| Task |
Please write the following entries out once more, exactly.

| Records provided |
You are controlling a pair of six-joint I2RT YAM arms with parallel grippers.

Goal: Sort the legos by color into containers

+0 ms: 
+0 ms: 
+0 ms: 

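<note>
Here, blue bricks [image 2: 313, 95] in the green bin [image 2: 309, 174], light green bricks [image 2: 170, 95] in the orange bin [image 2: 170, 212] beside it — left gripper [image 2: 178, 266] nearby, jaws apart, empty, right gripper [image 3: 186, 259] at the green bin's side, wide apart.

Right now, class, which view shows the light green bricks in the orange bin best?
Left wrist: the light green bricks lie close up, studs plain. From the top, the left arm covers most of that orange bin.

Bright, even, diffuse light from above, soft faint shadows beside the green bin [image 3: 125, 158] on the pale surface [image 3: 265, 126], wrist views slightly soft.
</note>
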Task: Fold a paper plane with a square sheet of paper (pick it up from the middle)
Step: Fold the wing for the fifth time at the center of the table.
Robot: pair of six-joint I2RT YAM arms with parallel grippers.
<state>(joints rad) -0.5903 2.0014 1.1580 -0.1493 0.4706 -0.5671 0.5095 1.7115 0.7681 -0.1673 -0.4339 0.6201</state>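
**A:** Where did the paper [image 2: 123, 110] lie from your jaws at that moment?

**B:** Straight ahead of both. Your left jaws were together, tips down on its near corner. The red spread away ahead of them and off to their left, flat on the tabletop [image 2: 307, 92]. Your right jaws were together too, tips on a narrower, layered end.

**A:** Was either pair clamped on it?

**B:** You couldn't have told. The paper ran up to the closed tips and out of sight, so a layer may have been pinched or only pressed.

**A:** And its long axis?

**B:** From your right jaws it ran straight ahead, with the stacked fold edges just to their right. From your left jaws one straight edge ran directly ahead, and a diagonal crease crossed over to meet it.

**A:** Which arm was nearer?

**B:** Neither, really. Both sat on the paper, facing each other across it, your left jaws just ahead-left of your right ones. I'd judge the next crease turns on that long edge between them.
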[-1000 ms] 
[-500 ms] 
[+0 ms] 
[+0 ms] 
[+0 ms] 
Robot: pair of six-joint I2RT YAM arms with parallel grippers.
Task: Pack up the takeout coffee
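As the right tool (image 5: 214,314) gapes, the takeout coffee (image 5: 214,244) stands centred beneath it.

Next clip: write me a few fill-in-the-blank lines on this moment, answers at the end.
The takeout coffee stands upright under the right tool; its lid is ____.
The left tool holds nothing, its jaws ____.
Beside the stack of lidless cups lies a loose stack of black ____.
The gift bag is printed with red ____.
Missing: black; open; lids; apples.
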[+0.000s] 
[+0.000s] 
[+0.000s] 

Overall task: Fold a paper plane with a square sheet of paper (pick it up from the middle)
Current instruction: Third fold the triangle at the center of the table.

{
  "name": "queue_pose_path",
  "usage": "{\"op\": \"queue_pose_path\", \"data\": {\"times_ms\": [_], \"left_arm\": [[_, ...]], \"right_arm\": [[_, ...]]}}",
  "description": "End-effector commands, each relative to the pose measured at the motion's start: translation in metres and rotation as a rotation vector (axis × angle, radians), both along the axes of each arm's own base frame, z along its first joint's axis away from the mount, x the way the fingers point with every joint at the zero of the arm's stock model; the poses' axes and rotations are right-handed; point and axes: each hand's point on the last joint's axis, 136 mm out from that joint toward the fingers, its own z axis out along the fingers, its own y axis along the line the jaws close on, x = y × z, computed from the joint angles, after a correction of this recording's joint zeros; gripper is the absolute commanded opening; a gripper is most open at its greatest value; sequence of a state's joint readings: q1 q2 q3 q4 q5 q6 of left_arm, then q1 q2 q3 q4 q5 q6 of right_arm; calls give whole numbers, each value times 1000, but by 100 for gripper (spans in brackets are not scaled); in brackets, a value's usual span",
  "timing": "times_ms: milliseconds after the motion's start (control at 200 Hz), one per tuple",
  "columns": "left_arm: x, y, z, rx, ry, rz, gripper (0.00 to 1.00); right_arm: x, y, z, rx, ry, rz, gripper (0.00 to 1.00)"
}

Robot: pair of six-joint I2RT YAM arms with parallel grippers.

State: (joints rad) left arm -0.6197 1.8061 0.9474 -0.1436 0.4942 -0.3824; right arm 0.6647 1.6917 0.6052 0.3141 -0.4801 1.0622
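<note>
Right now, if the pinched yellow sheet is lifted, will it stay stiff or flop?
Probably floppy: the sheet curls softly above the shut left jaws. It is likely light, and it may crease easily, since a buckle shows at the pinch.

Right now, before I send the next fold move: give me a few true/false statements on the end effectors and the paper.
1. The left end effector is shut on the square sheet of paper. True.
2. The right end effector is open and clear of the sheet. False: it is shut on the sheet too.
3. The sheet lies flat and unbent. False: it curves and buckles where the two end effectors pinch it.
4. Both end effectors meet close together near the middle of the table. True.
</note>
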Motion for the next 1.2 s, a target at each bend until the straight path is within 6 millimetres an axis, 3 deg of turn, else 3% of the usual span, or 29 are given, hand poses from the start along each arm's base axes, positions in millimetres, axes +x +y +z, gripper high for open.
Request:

| Exercise solution |
You are controlling a pair of six-joint I2RT YAM arms with parallel grippers.

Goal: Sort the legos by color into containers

+0 ms: 
+0 ms: 
+0 ms: 

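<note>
Here, blue bricks [image 2: 313, 95] in the green bin [image 2: 309, 174], light green bricks [image 2: 170, 95] in the orange bin [image 2: 170, 212] beside it — left gripper [image 2: 178, 266] nearby, jaws apart, empty, right gripper [image 3: 186, 259] at the green bin's side, wide apart.

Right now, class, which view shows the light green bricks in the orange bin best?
Left wrist: the light green bricks lie close up, studs plain. From the top, the left arm covers most of that orange bin.

Bright, even, diffuse light from above, soft faint shadows beside the green bin [image 3: 125, 158] on the pale surface [image 3: 265, 126], wrist views slightly soft.
</note>
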Task: Fold a paper plane with a square sheet of paper (pick it up from the middle)
Step: Fold the wing for the fifth time at the center of the table.
Robot: pair of six-joint I2RT YAM arms with parallel grippers.
<state>(joints rad) -0.5903 2.0014 1.1580 -0.1493 0.4706 -0.5671 0.5095 1.7115 0.7681 -0.1673 -0.4339 0.6201</state>
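**A:** Where did the paper [image 2: 123, 110] lie from your jaws at that moment?

**B:** Straight ahead of both. Your left jaws were together, tips down on its near corner. The red spread away ahead of them and off to their left, flat on the tabletop [image 2: 307, 92]. Your right jaws were together too, tips on a narrower, layered end.

**A:** Was either pair clamped on it?

**B:** You couldn't have told. The paper ran up to the closed tips and out of sight, so a layer may have been pinched or only pressed.

**A:** And its long axis?

**B:** From your right jaws it ran straight ahead, with the stacked fold edges just to their right. From your left jaws one straight edge ran directly ahead, and a diagonal crease crossed over to meet it.

**A:** Which arm was nearer?

**B:** Neither, really. Both sat on the paper, facing each other across it, your left jaws just ahead-left of your right ones. I'd judge the next crease turns on that long edge between them.
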[-1000 ms] 
[-500 ms] 
[+0 ms] 
[+0 ms] 
[+0 ms] 
Robot: pair of six-joint I2RT YAM arms with parallel grippers.
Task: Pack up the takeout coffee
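As the right tool (image 5: 214,314) gapes, the takeout coffee (image 5: 214,244) stands centred beneath it.

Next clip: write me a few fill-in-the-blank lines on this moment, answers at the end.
The takeout coffee stands upright under the right tool; its lid is ____.
The left tool holds nothing, its jaws ____.
Beside the stack of lidless cups lies a loose stack of black ____.
The gift bag is printed with red ____.
Missing: black; open; lids; apples.
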[+0.000s] 
[+0.000s] 
[+0.000s] 

Overall task: Fold a paper plane with a square sheet of paper (pick it up from the middle)
Current instruction: Third fold the triangle at the center of the table.

{
  "name": "queue_pose_path",
  "usage": "{\"op\": \"queue_pose_path\", \"data\": {\"times_ms\": [_], \"left_arm\": [[_, ...]], \"right_arm\": [[_, ...]]}}",
  "description": "End-effector commands, each relative to the pose measured at the motion's start: translation in metres and rotation as a rotation vector (axis × angle, radians), both along the axes of each arm's own base frame, z along its first joint's axis away from the mount, x the way the fingers point with every joint at the zero of the arm's stock model; the poses' axes and rotations are right-handed; point and axes: each hand's point on the last joint's axis, 136 mm out from that joint toward the fingers, its own z axis out along the fingers, its own y axis along the line the jaws close on, x = y × z, computed from the joint angles, after a correction of this recording's joint zeros; gripper is the absolute commanded opening; a gripper is most open at its greatest value; sequence of a state's joint readings: q1 q2 q3 q4 q5 q6 of left_arm, then q1 q2 q3 q4 q5 q6 of right_arm; calls give whole numbers, each value times 1000, but by 100 for gripper (spans in brackets are not scaled); in brackets, a value's usual span",
  "timing": "times_ms: milliseconds after the motion's start (control at 200 Hz), one per tuple",
  "columns": "left_arm: x, y, z, rx, ry, rz, gripper (0.00 to 1.00); right_arm: x, y, z, rx, ry, rz, gripper (0.00 to 1.00)"
}

Robot: pair of six-joint I2RT YAM arms with parallel grippers.

State: (joints rad) left arm -0.6197 1.8061 0.9474 -0.1436 0.4942 -0.3824; right arm 0.6647 1.6917 0.6052 0.3141 -0.4801 1.0622
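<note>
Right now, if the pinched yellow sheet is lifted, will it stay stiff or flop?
Probably floppy: the sheet curls softly above the shut left jaws. It is likely light, and it may crease easily, since a buckle shows at the pinch.

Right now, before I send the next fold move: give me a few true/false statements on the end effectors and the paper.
1. The left end effector is shut on the square sheet of paper. True.
2. The right end effector is open and clear of the sheet. False: it is shut on the sheet too.
3. The sheet lies flat and unbent. False: it curves and buckles where the two end effectors pinch it.
4. Both end effectors meet close together near the middle of the table. True.
</note>
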Motion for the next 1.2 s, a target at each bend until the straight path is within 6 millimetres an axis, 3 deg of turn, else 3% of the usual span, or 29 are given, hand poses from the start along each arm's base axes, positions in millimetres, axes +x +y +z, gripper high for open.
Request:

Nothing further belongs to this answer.